The NDP, with Liberal MLAs Derek Mombourquette (Sydney-Whitney Pier) and Geoff MacLellan (Glace Bay) in their crosshairs, take every opportunity to fan the outrage, encouraging Cape Bretoners in our longstanding belief that money is no object and every service should be maintained in every location forever, as our birthright. It’s the same mindless populism that fuels the know-nothing campaign for “equalization fairness” in Cape Breton. God help us if this promise-everyone-everything band of pseudo-socialists ever wins power.

Navigating this minefield would be difficult for a government with a knack for communications. The McNeil government and its unitary health authority (what a predictably colossal mistake that’s turning out to be) are making a bollocks of it. Instead of standing up for a good plan to fix health care in Cape Breton, they have unilaterally changed time-honored democratic norms in the House of Assembly in a foolhardy attempt to stifle debate.

The government and its centralized health authority are now working their way through a 9-to-12-month “functional planning process,” after which we may learn more.

This has all the arrogance and tone-deafness of a government in its dying years.

Here are two suggestions for Premier Stephen McNeil:

Stop hiding from your critics. Stop behaving if you were doing something shameful. Stop arguing about whether it’s a crisis. You have the outlines of a good plan, easily defended. Bring on the debate. Welcome it.

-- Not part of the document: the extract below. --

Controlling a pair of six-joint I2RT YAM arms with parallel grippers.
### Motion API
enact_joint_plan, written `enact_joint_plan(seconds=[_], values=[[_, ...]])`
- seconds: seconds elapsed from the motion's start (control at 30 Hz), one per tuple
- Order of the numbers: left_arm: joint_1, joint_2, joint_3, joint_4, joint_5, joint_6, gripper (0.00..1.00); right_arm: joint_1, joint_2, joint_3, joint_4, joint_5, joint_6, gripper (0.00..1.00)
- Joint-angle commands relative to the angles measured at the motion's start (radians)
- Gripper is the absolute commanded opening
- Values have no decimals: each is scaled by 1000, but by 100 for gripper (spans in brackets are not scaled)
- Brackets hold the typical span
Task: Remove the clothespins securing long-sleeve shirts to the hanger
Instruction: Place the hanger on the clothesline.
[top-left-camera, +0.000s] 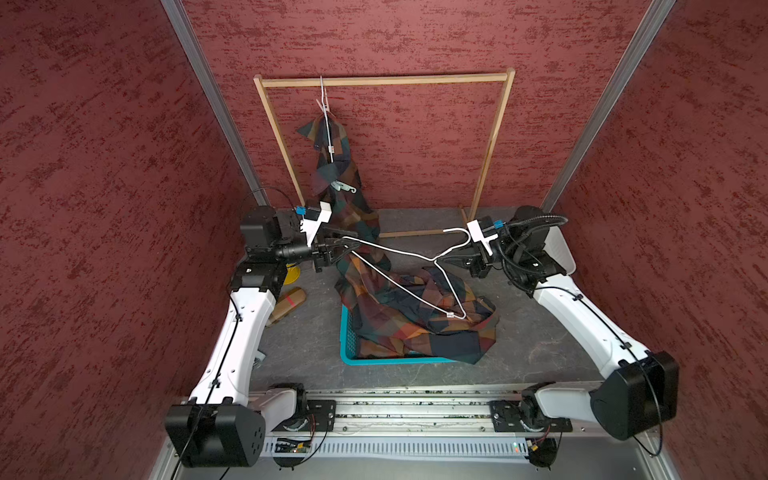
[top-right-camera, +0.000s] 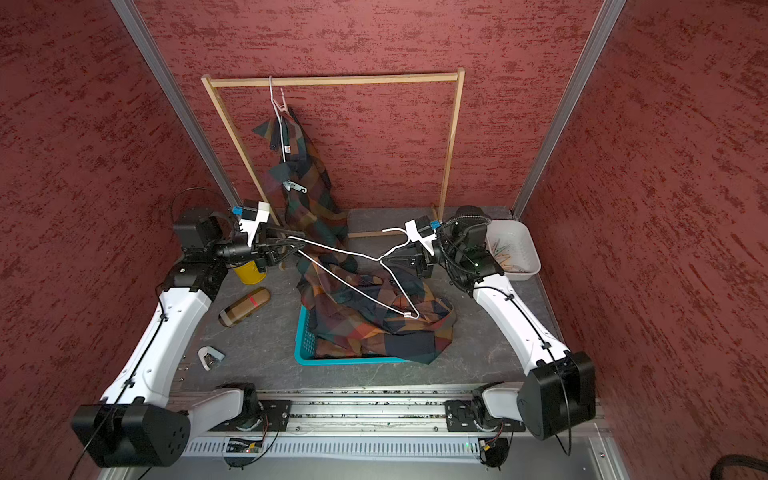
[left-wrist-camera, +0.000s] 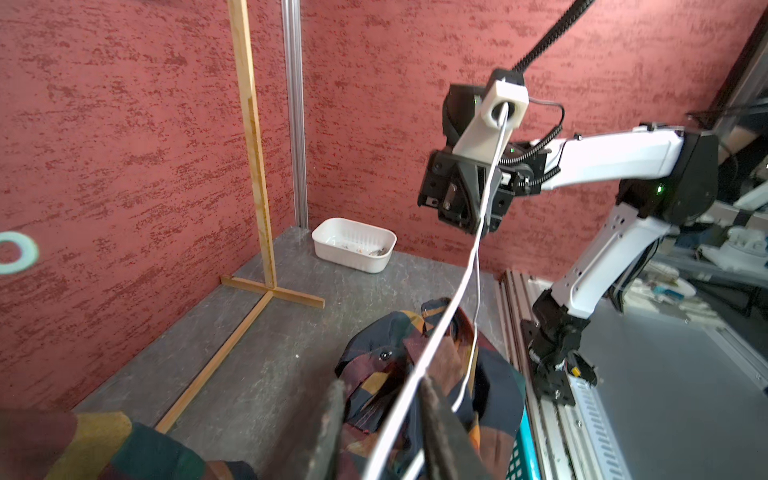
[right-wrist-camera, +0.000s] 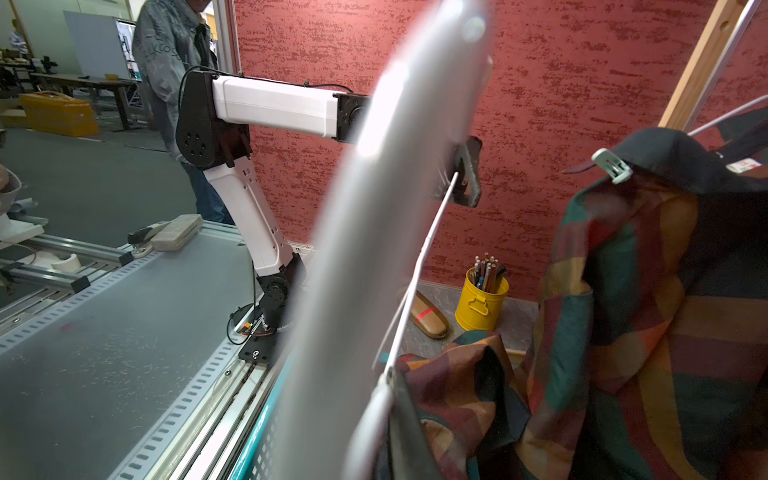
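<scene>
One white wire hanger (top-left-camera: 390, 250) (top-right-camera: 336, 248) is held level between my arms, above a plaid long-sleeve shirt (top-left-camera: 415, 324) (top-right-camera: 374, 328) heaped in the basket. My left gripper (top-left-camera: 338, 245) (left-wrist-camera: 382, 384) straddles its shoulder end: the wire rests against one finger, with a gap to the other. My right gripper (top-left-camera: 451, 255) (right-wrist-camera: 386, 376) is shut on the hanger by its neck. A second plaid shirt (top-left-camera: 336, 166) (right-wrist-camera: 644, 291) hangs from a hanger on the rack. A mint clothespin (top-left-camera: 344, 187) (top-right-camera: 296, 187) (right-wrist-camera: 611, 166) is clipped to it, and a pale clothespin (top-left-camera: 325, 104) sits near the hook.
The wooden rack (top-left-camera: 386, 80) stands at the back wall. The teal basket (top-left-camera: 349, 345) is mid-table. A white bin (top-right-camera: 515, 249) (left-wrist-camera: 353, 245) sits back right. A yellow can of pencils (top-right-camera: 249, 274) (right-wrist-camera: 482, 299) and a brown case (top-right-camera: 245, 305) lie by the left arm.
</scene>
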Motion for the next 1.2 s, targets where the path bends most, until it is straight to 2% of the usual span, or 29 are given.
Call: enact_joint_plan(seconds=[0.0,0.13,0.33,0.4,0.53,0.73,0.87,1.17], values=[[-10,12,19,-11,12,13,19,8,10,43,66,-36,22,0],[-15,14,19,4,11,10,0,10,21,53,100,-44,51,0],[-11,4,5,124,26,-52,0,10,55,72,103,-41,73,0],[2,-5,-17,224,39,-113,0,10,58,69,99,-31,75,1],[50,-21,-77,505,60,-318,0,3,38,46,97,21,69,23],[70,-39,-84,611,53,-391,0,-42,-1,-8,155,63,110,45],[74,-49,-87,651,53,-419,0,-95,-46,-88,273,73,194,49],[75,-73,-82,666,55,-435,0,-190,-75,-205,306,106,195,52]])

You can win this argument, but only if you and your government take every opportunity to stand up for what you’re doing to fix health care in Cape Breton.

Get the project moving. Given the public mood, there’s a good chance the job of implementing it will fall to Premier Tim Houston. It would be nice if the project was far enough along by the next election, Houston won’t be able to kill it in fulfillment of a dumb election promise.